In fact, the idea of “shill” is really complicated here. People accuse me of being biased or selfish all the time if I make arguments that seem to benefit rich people, or Jews, or white people, or any other category I’m a member of. But by far the most important thing that affects my finances and social status right now is any threat to the guild-based nature of the medical profession. And I’ve consistently argued in favor of things like letting psychologists prescribe, even though this will cost me money and status way more directly than anything that happens regarding class or race. If people were interpreting shilling in its most literal sense, they would get surprised that I’m not writing 100% about how great medical guilds are, finally assume I was insane or some vanishingly rare moral saint, and everything about race or class would be so irrelevant to this calculation that it would never come up.

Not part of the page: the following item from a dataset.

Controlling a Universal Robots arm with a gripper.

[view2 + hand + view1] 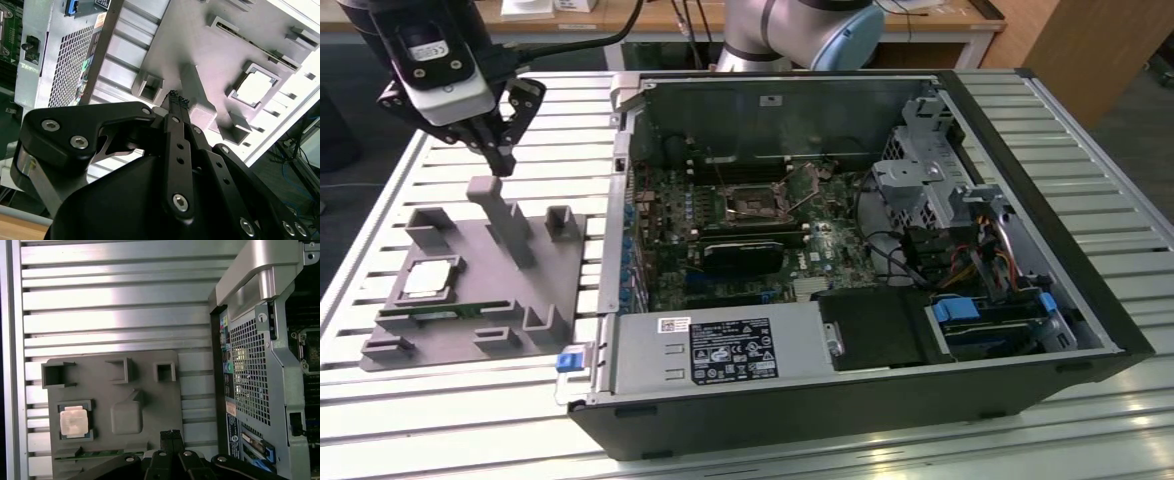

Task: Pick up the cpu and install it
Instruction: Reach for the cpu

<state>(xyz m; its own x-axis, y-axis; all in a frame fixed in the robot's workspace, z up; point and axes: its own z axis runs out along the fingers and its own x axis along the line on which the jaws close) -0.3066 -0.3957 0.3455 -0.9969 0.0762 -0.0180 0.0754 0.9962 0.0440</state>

The fact that nobody thinks this way has to be tied into some sort of answer to the class warfare free rider problem. Nobody is a first-level shill literally pushing their own self-interest, but weird class-consciousness/ideology style forces give people biases (mostly based on race or class) that they push at least somewhat honestly. I think this is at least sort of in accord with some forms of orthodox Marxism.

But this sounds a lot like…mistake theory. If people push their policies because they’re biased into thinking that’s the morally correct thing to do, then surely solving their biases and convincing them otherwise could change their policy preferences. Is there anyone who doesn’t believe this model? If so, what exactly are we talking about?

And from christhenottopher:

All this talk about how Marxists don’t frequent this blog and you go and make a post arguing for a Hegelian dialectic. Yes, yes of course this blog has always been on the side of Thesis. And certainly we must always beware the great enemy Antithesis. But let’s end the essay by arguing that what we really need is Synthesis! The professor in college who taught me what dialectical reasoning was warned the class that once we understood this, we’d see dialectics everywhere. And once again he was proven right.

This had BETTER NOT BE TRUE. If all of this time all this incomprehensible stuff about dialectics was just basic “start understanding a concept by giving binary examples of opposite sides, then correct it and make it more sophisticated later”, I am going to be SO ANGRY.